Wei Weng Sept. 21, 2008, 6:52 p.m. UTC | #6
Arjan van de Ven wrote:
> On Sun, 21 Sep 2008 22:28:38 +0400
> Evgeniy Polyakov <johnpol@2ka.mipt.ru> wrote:
> 
>> On Sun, Sep 21, 2008 at 11:04:22AM -0700, Arjan van de Ven
>> (arjan@infradead.org) wrote:
>>> so now you go from an occasional burp to having nothing at all.
>>> How about you run with this patch on your own machine only?
>> And how else user can get attention to the problem which is not fixed
>> by the vendor? 
> 
> ... or the community
> 
>> We close our eyes and there is no problem, since we do
>> not see it. I just brought a lamp: no user can see that essentially
>> driver is broken so he can run it on his own risk.
>>
>>> or.. since you say a reload of the driver fixes it.. why don't you
>>> make a patch for the driver that does basically the actions of a
>>> reload automatically when the driver detects the issue?
>>> (and stick a WARN_ON in for good measure so that kerneloops.org can
>>> start tracking these burps)
>> It stops after several seconds (or packets?). Sometimes (but rarely)
>> it works several minutes, sometimes it fires above dmesg line and
>> continues to work, sometimes it fires it for a while and then stops
>> writing it, although driver does not send or receive anything (at
>> least ifconfig counters do not change).
> 
> again.. so how about you detect this condition and do, in the driver
> code, the equivalent of rmmod/insmod to the hardware. I'm sure people
> who have the hardware would appreciate that type of patch a lot more
> than the one you sent out.
> 

I guess it is your way of "middle finger" to all the IPW2100 customers who try
to use it on a Linux machine.


Thanks
Wei


--
To unsubscribe from this list: send the line "unsubscribe netdev" in
the body of a message to majordomo@vger.kernel.org
More majordomo info at  http://vger.kernel.org/majordomo-info.html
Evgeniy Polyakov Sept. 21, 2008, 7 p.m. UTC | #7
On Sun, Sep 21, 2008 at 11:35:13AM -0700, Arjan van de Ven (arjan@infradead.org) wrote:
> > And how else user can get attention to the problem which is not fixed
> > by the vendor? 
> 
> ... or the community

Which does not have access to the firmware... Which IMO is failing and
not the driver itself.

> > It stops after several seconds (or packets?). Sometimes (but rarely)
> > it works several minutes, sometimes it fires above dmesg line and
> > continues to work, sometimes it fires it for a while and then stops
> > writing it, although driver does not send or receive anything (at
> > least ifconfig counters do not change).
> 
> again.. so how about you detect this condition and do, in the driver
> code, the equivalent of rmmod/insmod to the hardware. I'm sure people
> who have the hardware would appreciate that type of patch a lot more
> than the one you sent out.
 
Reset task does efectively ipw2100_up(), so the difference is power
cycles over the PCI bus and enable/disable/request commands. Like this
stuff:
	/* We disable the RETRY_TIMEOUT register (0x41) to keep
	 * PCI Tx retries from interfering with C3 CPU state */
	pci_read_config_dword(pci_dev, 0x40, &val);
	if ((val & 0x0000ff00) != 0)
		pci_write_config_dword(pci_dev, 0x40, val & 0xffff00ff);

I do remember I had a tibet monk course of decoding ipw2100 PCI
config address space, just need to find my kimono.

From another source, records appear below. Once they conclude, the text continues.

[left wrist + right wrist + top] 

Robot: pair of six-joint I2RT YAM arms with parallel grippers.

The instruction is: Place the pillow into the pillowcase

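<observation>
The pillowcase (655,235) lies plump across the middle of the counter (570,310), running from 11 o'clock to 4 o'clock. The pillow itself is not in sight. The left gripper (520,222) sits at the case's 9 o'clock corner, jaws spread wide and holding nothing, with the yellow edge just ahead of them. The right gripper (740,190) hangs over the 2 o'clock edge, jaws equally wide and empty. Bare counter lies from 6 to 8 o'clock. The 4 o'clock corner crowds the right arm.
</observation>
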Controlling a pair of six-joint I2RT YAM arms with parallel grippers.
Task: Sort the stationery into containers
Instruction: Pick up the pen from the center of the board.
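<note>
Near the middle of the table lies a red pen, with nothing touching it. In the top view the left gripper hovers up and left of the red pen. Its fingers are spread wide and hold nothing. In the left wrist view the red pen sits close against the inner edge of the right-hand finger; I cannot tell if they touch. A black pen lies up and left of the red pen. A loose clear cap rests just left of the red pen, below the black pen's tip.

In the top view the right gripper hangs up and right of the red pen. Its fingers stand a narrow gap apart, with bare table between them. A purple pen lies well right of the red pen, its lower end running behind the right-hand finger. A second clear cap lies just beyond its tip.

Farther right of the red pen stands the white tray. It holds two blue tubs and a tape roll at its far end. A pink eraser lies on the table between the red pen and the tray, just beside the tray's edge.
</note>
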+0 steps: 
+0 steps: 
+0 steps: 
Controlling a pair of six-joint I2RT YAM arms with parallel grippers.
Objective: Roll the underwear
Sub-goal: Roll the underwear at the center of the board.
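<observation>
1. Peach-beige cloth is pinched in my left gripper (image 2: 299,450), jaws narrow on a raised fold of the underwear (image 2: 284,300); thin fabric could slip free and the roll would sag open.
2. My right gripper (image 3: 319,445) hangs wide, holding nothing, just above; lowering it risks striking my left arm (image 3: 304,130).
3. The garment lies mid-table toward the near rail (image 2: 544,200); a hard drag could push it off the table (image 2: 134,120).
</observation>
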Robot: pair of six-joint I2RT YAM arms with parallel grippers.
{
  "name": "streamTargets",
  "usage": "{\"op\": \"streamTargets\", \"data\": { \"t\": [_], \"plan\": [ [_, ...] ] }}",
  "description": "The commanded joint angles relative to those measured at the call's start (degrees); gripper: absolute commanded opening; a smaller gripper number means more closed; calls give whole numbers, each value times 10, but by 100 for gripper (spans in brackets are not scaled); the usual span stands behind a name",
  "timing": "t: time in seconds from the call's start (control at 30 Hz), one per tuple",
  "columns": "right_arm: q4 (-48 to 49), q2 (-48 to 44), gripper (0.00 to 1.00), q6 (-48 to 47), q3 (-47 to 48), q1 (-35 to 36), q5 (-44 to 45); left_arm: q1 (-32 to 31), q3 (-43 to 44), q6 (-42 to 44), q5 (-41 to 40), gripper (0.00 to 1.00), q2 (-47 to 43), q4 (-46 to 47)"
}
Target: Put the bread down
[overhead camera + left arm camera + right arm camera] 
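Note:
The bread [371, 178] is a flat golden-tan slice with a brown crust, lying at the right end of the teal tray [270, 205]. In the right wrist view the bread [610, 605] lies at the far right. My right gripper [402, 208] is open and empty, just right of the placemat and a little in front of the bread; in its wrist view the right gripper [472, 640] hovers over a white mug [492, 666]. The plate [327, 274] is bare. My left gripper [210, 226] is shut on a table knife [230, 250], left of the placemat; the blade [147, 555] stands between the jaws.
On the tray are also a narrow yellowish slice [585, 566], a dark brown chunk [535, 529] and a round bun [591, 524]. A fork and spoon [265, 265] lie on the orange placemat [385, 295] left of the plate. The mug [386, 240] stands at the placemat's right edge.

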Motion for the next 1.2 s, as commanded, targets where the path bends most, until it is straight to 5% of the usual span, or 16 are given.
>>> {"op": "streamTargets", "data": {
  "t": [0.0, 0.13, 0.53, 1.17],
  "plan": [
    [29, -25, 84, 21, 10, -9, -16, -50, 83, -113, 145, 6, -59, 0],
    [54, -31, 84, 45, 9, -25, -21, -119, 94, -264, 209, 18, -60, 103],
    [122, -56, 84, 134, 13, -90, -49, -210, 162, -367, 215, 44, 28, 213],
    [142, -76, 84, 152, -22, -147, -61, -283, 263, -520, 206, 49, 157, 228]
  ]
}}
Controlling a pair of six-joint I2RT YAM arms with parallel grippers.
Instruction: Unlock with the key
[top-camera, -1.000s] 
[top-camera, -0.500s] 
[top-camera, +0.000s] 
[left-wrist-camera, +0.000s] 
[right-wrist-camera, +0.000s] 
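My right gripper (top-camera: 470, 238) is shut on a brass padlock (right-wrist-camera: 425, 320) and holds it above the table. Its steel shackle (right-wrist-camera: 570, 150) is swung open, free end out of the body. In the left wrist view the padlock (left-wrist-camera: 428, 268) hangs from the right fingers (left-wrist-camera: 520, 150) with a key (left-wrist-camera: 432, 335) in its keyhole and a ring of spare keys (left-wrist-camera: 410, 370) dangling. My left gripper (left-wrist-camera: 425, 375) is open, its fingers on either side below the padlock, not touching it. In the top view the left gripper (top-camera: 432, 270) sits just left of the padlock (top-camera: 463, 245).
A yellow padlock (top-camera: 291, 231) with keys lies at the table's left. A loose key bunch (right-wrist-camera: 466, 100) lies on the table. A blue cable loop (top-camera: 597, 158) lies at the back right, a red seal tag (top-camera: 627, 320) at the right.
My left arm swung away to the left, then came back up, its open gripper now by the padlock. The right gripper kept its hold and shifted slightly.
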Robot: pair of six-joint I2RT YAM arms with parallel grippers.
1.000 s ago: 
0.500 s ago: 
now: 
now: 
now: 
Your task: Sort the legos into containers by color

Do you want me to implement ipw2100 driver as a big work structure
which will run ipw2100_init()/wait/ipw2100_exit() in a loop?
And that will be the fix suggested by Intel? That would explain a lot.

P.S. And some people tell that asking for bug bisection is a hard
pressure on user. Vendor has to ask him to fix bug himself instead,
and that will be a solution!

Getting the fact, that rmmod/insmod does not always fix the problem (but
most of the time for a short period of time), I again want to point,
that it looks like a firmware problem related to some inner timings. You
ask me to fix the driver and do not even listen to what I said
previously and do not get that into account and analyze.
Johannes Berg Sept. 21, 2008, 7:14 p.m. UTC | #8
On Sun, 2008-09-21 at 23:00 +0400, Evgeniy Polyakov wrote:

> Do you want me to implement ipw2100 driver as a big work structure
> which will run ipw2100_init()/wait/ipw2100_exit() in a loop?
> And that will be the fix suggested by Intel? That would explain a lot.

I think what Arjan is saying is that it would be better to put pressure
on the responsible folks (I don't think Arjan is anywhere near them at
all) if you'd put in a WARN_ON() for this error and that would make the
top entry on kerneloops.org all the time... And additionally put in a
workaround for yourself for now.

And can we keep the flames off this list please? That comment from Wei
Weng was absolutely uncalled for, and inciting a flamewar (as you have
already blogged) was not really productive either.

johannes
Arjan van de Ven Sept. 21, 2008, 7:20 p.m. UTC | #9
On Sun, 21 Sep 2008 14:52:37 -0400
Wei Weng <wweng@acedsl.com> wrote:
> > again.. so how about you detect this condition and do, in the driver
> > code, the equivalent of rmmod/insmod to the hardware. I'm sure
> > people who have the hardware would appreciate that type of patch a
> > lot more than the one you sent out.
> > 
> 
> I guess it is your way of "middle finger" to all the IPW2100
> customers who try to use it on a Linux machine.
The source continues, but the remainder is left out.